§ **PROBLEM STATEMENT**:
Go over the entries below line by line, copying each one that contains the word "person".

─── PROVIDED RECORDS

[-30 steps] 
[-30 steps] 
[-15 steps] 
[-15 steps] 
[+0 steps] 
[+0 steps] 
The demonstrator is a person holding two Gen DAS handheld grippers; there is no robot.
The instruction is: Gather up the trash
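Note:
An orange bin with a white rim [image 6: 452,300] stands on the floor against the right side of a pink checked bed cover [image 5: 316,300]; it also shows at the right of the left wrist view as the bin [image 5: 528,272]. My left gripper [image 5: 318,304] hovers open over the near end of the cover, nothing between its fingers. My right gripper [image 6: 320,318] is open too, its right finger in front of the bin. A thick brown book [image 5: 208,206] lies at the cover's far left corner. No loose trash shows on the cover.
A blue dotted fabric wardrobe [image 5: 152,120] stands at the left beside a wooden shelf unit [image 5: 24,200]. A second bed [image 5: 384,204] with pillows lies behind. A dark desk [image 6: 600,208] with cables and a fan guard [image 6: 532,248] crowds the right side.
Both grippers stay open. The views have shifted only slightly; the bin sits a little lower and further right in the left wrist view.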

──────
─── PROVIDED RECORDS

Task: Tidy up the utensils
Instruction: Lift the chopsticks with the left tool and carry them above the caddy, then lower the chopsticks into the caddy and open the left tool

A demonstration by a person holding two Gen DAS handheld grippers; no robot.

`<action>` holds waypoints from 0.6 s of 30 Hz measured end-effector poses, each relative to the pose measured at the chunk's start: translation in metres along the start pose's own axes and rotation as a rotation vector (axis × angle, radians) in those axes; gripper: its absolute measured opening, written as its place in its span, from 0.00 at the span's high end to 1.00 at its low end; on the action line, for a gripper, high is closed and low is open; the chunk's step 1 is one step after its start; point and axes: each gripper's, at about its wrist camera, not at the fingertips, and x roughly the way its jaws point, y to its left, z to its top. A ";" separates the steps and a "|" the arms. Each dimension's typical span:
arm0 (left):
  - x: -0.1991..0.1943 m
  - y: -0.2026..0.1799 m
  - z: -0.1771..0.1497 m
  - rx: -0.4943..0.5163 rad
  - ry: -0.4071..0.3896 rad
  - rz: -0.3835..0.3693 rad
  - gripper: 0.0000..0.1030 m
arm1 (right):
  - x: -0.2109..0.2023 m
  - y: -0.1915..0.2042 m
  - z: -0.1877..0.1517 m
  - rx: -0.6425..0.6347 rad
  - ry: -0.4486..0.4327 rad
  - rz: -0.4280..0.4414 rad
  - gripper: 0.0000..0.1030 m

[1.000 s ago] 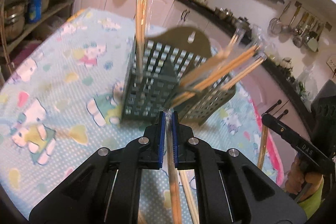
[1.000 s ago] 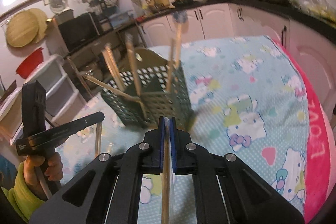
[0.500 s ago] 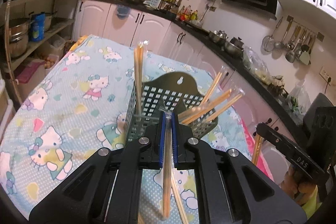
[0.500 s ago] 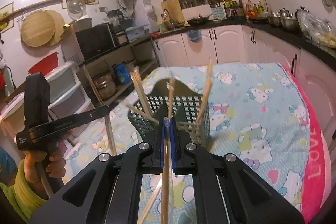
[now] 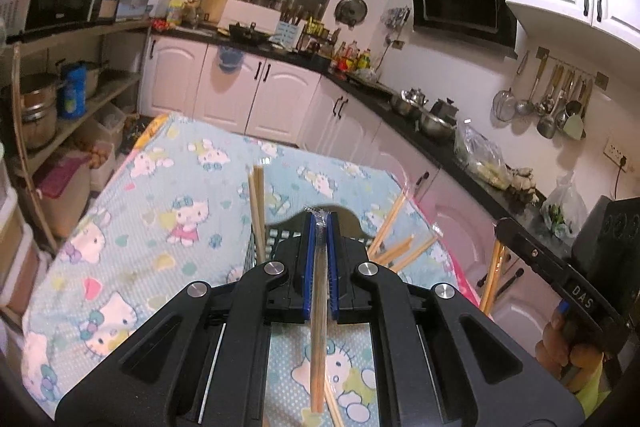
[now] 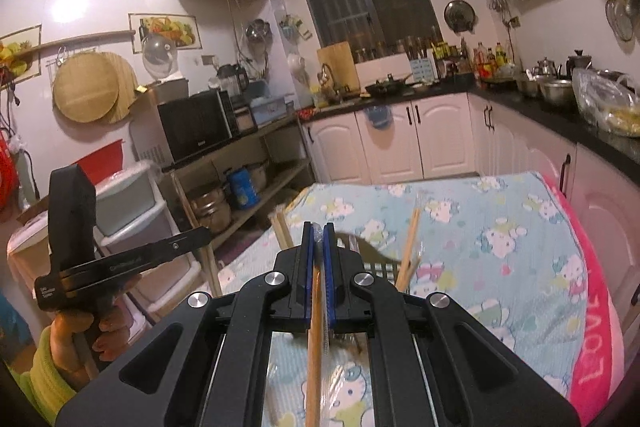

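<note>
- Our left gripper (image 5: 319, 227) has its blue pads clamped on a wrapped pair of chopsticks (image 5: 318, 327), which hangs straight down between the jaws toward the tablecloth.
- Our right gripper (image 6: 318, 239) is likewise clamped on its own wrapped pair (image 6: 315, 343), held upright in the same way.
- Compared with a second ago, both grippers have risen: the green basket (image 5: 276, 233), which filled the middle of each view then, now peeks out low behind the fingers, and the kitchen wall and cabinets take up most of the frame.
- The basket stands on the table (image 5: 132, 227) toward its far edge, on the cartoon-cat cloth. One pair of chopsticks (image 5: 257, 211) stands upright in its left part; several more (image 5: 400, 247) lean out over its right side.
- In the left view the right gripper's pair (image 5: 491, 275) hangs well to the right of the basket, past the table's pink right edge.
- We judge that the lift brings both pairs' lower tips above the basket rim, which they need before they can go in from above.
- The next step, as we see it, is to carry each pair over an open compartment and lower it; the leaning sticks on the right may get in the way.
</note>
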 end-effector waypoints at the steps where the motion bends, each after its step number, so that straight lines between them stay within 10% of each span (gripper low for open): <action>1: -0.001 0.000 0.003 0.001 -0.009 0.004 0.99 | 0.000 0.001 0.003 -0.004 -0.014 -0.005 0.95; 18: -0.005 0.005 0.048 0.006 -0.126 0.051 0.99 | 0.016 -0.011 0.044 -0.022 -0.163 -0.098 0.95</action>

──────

§ **WRITTEN ANSWER**:
The demonstrator is a person holding two Gen DAS handheld grippers; there is no robot.
A demonstration by a person holding two Gen DAS handheld grippers; no robot.

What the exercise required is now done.